(Stored data)
● ● ● ●

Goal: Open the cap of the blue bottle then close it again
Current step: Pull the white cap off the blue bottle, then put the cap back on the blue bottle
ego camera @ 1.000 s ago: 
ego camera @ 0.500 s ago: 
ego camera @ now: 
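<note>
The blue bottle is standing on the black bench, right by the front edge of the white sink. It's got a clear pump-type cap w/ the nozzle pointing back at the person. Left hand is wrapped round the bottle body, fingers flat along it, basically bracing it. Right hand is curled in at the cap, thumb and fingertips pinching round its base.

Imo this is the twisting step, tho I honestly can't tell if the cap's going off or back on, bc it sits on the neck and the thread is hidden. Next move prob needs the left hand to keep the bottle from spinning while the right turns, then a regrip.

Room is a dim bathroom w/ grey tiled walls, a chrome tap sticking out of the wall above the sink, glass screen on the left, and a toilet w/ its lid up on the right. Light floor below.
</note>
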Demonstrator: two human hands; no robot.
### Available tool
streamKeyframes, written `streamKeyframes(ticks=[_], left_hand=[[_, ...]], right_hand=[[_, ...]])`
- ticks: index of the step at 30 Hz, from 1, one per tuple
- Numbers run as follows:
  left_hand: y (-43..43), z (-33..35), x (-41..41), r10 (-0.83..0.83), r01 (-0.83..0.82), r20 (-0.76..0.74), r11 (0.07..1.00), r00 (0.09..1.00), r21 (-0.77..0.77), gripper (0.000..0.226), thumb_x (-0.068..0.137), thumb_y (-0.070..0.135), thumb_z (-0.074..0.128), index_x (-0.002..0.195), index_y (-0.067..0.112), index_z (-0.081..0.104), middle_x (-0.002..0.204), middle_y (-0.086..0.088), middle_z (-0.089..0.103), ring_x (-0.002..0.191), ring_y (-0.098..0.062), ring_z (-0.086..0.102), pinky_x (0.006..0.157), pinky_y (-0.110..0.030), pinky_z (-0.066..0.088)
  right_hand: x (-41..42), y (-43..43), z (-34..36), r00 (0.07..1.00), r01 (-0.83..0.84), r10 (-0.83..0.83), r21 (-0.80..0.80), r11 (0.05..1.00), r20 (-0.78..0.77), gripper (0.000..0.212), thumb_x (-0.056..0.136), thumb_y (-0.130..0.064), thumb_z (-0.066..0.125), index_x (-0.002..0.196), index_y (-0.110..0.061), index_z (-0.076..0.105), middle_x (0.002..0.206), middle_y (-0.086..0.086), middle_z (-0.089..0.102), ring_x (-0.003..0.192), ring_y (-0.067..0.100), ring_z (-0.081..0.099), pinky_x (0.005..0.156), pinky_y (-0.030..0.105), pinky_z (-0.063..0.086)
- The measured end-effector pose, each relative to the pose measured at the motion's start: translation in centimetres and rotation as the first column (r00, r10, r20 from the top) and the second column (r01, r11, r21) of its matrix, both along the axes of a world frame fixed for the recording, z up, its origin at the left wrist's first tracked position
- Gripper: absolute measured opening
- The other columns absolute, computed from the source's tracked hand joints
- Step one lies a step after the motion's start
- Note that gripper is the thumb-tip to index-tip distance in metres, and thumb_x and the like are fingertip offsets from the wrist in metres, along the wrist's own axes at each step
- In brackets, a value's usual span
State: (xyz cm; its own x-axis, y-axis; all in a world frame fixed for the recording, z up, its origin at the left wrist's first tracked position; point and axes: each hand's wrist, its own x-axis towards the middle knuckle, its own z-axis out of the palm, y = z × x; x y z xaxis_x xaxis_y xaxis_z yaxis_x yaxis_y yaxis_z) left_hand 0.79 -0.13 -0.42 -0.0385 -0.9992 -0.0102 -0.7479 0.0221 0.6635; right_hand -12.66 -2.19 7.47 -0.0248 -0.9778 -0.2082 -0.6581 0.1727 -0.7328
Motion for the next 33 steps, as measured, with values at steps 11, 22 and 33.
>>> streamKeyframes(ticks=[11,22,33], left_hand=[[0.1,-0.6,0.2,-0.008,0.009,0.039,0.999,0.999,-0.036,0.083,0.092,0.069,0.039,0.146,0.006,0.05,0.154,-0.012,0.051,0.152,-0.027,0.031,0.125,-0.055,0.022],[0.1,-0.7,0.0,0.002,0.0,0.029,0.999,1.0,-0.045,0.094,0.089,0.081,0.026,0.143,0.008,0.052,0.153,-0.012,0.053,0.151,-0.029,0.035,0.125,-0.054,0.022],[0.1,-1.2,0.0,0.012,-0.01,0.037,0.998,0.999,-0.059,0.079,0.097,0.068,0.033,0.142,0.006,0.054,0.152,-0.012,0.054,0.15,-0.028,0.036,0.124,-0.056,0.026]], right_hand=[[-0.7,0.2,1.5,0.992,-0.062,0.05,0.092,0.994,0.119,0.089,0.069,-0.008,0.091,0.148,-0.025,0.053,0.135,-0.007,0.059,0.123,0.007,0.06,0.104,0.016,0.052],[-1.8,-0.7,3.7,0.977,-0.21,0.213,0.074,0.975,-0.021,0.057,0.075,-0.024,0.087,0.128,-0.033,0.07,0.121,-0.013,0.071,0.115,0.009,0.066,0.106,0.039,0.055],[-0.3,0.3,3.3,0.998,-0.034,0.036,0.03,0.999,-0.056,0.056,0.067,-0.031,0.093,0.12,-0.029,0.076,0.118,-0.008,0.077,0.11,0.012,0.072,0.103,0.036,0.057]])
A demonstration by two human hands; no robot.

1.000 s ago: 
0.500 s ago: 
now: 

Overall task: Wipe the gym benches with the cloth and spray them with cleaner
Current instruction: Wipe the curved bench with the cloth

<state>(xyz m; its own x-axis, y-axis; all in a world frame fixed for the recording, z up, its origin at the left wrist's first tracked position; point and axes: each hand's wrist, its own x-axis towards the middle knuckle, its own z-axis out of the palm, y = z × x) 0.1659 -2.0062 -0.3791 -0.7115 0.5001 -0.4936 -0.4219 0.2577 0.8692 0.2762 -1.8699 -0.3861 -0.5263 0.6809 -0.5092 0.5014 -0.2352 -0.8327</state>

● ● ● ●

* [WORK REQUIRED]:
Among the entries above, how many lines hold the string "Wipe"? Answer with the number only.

* [COMPLETED TASK]:
2